== Problem requirements ==
Two lines below mark the span: the one containing "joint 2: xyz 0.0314" and the one containing "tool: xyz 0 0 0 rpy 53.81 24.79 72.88". Set down both, plus every line between, exactly as they stand, and nothing else.

== Source data ==

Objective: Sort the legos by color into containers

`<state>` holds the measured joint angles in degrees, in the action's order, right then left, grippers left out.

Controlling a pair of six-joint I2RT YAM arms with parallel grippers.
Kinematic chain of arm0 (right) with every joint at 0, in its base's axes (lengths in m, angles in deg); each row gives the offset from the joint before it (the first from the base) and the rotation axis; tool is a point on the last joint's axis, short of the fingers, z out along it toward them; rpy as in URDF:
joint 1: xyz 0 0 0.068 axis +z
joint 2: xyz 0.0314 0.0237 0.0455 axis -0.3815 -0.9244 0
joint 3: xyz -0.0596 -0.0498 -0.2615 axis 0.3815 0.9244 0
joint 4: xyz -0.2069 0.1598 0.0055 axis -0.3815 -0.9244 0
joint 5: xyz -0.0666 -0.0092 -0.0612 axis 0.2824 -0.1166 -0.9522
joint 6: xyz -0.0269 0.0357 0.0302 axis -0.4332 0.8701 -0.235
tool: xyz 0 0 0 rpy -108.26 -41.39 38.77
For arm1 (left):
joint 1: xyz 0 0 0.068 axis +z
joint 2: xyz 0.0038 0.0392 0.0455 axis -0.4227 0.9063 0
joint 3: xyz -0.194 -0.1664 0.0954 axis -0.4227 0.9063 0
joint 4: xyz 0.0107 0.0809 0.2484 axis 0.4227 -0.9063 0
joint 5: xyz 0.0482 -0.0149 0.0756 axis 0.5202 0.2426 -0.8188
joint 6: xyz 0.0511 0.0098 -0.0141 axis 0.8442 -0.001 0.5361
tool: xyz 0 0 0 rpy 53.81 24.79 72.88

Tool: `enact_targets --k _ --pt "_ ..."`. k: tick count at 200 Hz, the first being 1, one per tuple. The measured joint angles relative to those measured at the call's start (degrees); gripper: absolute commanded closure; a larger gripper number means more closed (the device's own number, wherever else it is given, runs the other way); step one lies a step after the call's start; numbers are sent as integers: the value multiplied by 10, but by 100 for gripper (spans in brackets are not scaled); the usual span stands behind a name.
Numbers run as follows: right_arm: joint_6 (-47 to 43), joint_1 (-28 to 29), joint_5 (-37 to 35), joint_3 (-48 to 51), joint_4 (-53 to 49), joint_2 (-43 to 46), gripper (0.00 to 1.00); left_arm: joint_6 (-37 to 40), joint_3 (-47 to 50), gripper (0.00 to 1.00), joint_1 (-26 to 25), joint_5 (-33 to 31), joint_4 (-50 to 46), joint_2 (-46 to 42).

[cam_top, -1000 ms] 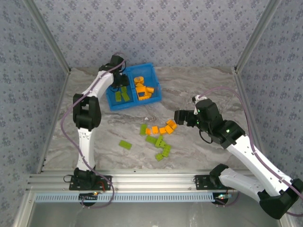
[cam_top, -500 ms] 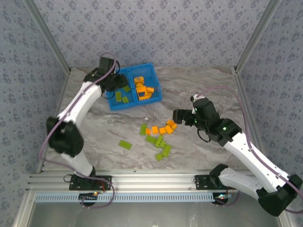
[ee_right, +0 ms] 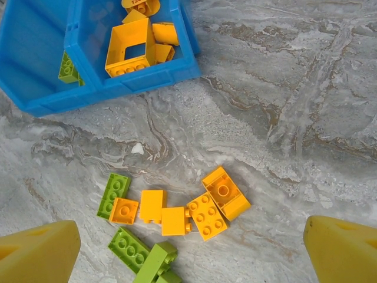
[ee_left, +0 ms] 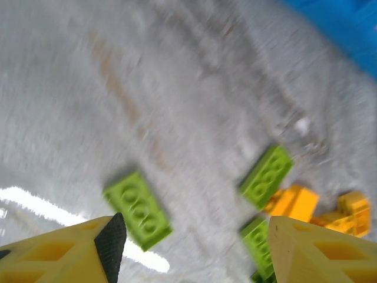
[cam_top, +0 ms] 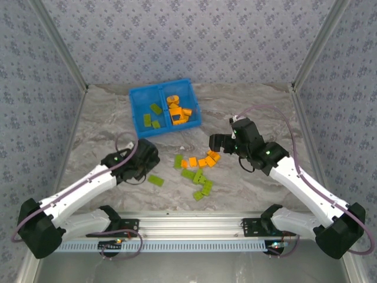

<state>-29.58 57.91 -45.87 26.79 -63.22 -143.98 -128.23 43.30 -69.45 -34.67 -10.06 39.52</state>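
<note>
The blue tray [cam_top: 136, 127] holds lime green legos [cam_top: 151, 117] in its left container and orange ones [cam_top: 178, 111] in its right, among them an orange frame [ee_right: 129, 50]. Loose orange legos [cam_top: 202, 160] and green legos [cam_top: 199, 181] lie mid-table. A lone green brick [cam_top: 155, 180] lies left of them. My left gripper [cam_top: 150, 171] hovers open over that brick [ee_left: 138, 209], nothing between its fingers [ee_left: 88, 250]. My right gripper [cam_top: 215, 144] stands open above the orange row [ee_right: 206, 215], holding nothing.
The tray wall [ee_right: 135, 79] sits beyond the loose pile. Bare marble table [cam_top: 253, 106] stretches right of the tray and behind the right arm. Patterned walls and metal posts close in the sides; a rail [cam_top: 188, 227] runs along the near edge.
My left arm has swung from over the tray's left compartment down to the table by the lone green brick, its jaws opening wider. The right gripper edged left toward the orange bricks.
</note>
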Motion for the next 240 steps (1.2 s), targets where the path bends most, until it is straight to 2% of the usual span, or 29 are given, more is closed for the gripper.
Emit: enact_targets --k 16,32,68,88,113,128,146,204,240 --pt "0 -1 2 0 8 -5 0 -44 36 28 -27 24 12 8" --pt "0 -1 6 0 15 -14 0 -70 53 26 -33 44 26 38" --pt "0 -2 10 0 15 -23 0 -84 56 22 -33 56 61 109" --pt "0 -3 10 0 15 -20 0 -88 56 22 -32 57 81 127" --pt "0 -4 10 9 15 -2 0 -84 58 30 -19 74 107 159" --pt "0 -5 10 14 14 8 0 -81 58 40 -12 82 116 182" --pt "0 -5 10 17 12 14 0 -70 57 49 -9 86 104 190" --pt "0 -8 6 29 6 27 0 -31 27 67 -9 88 56 218" --pt "0 -8 6 30 3 28 0 24 -3 69 -9 54 43 191"
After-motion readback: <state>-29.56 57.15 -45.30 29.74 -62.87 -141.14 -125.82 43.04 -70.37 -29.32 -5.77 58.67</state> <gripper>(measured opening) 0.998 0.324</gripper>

== Your response ==
joint 2: xyz 0.0314 0.0237 0.0455 axis -0.3815 -0.9244 0
joint 3: xyz -0.0596 -0.0498 -0.2615 axis 0.3815 0.9244 0
joint 4: xyz -0.2069 0.1598 0.0055 axis -0.3815 -0.9244 0
joint 5: xyz -0.0666 -0.0092 -0.0612 axis 0.2824 -0.1166 -0.9522
joint 6: xyz -0.0269 0.0357 0.0302 axis -0.4332 0.8701 -0.235
tool: xyz 0 0 0 rpy -108.26 -41.39 38.77
For arm1 (left):
joint 1: xyz 0 0 0.068 axis +z
joint 2: xyz 0.0038 0.0392 0.0455 axis -0.4227 0.9063 0
joint 3: xyz -0.194 -0.1664 0.0954 axis -0.4227 0.9063 0
joint 4: xyz 0.0107 0.0809 0.2484 axis 0.4227 -0.9063 0
joint 5: xyz 0.0482 -0.0149 0.0756 axis 0.5202 0.2426 -0.8188
joint 6: xyz 0.0511 0.0098 -0.0141 axis 0.8442 -0.001 0.5361
tool: xyz 0 0 0 rpy 53.81 24.79 72.88

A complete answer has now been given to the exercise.